You should contact the publisher first regarding the snap’s maintenance issues before bringing it up to the store.
Note that most snap publishers are doing their work as a hobby/side project, do not escalate this issue until sufficient communication effort is made.
In the meantime feel free to publish the snap using an alternative name, and request the store or instruct the user to set up a command alias using the upstream-preferred name.
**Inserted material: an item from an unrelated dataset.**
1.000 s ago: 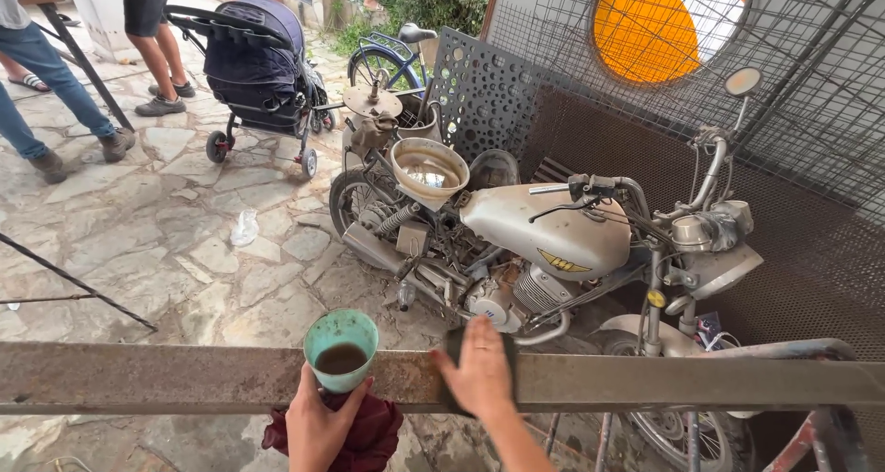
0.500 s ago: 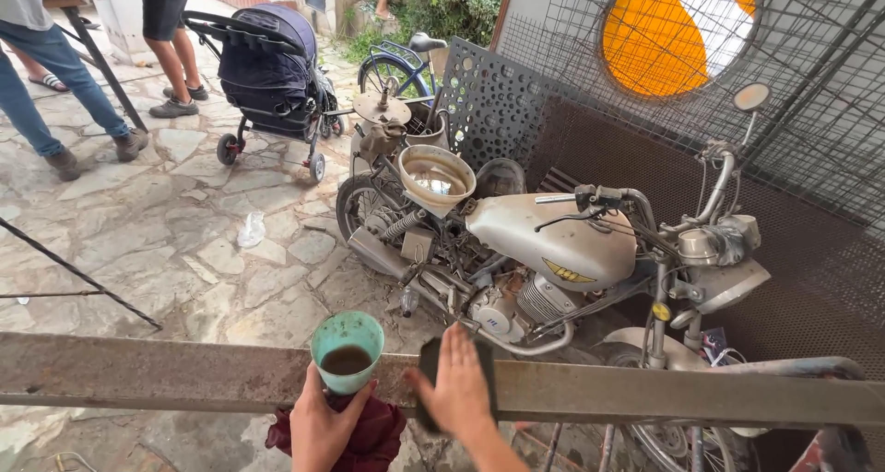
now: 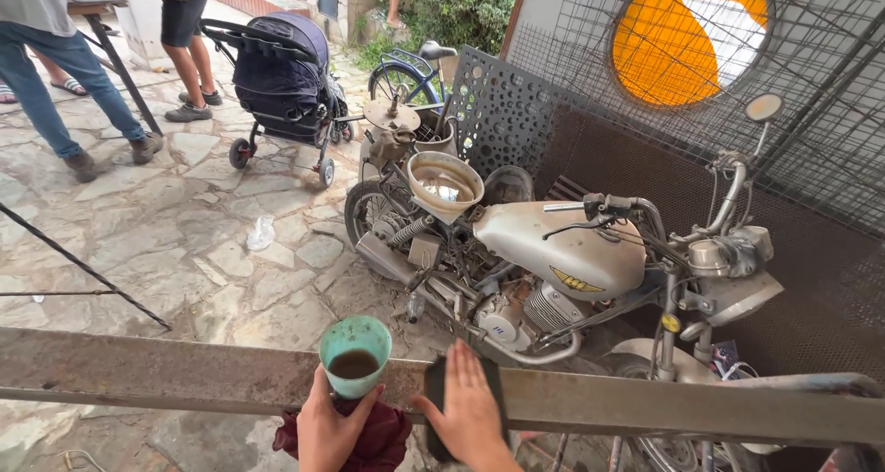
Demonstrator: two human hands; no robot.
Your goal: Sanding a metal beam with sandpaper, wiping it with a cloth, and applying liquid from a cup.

Note that you can also request to become the snap’s contributor, which gives you administrative access to the snap while leaving the snap’s ownership intact.
You’ll need the original snap’s publisher to invite you from the snap’s backstage in order to do so.
FWIW I’d attempted to take over the snap gemini (to repurpose it for the LLM) in a similar fashion several months ago now, first by contacting the original maintainer if they’d be willing to give up the name via transfer and secondly via a dispute.
Months later, I’ve not had anything back from the store team beyond an initial “we’ll look into it” (and separately I can see someone else recently is instead going for gemini-cli and using an alias as an alternative, which isn’t problematic in itself but highlights a bigger issue here).
(Name of the employee hidden, likely not their fault after all )
I think if there isn’t already an established process for these kind of situations, there really should be. I remember several years back when Popey were still working here, he’d reached out from an admin capacity asking if I were willing to give up a registered name and I said sure. Reasonably in the same situation were I MIA, I’d have agreed with it just being taken by force.
There’s a fair bit of curation stuff I’d like to see improved, and this is an example of one of them, there’s no benefit to user experience in having multiple snaps doing the same thing whilst the preferred name is unmaintained and yet people can still accidentally use it over the preferred version, or to a similar degree (in e.g., gemini case but not OP here) - misrepresenting what the typical person would expect whilst also being unmaintained!
In this case for sqlmap I’d personally be keen on the ownership being transferred forcibly if the original maintainer doesn’t respond within a suitable time frame, these instances will only get more common over time and user experience is critical IMHO, it’s a slow boiling situation that only gets worse for users over time.
Which is to say 6 years later, I still agree with comments raised here from both myself and @Lin-Buo-Ren - people should be expected to respond to at least Canonical within reasonable time frames or risk having their snaps transfered (or hidden) in the public interest.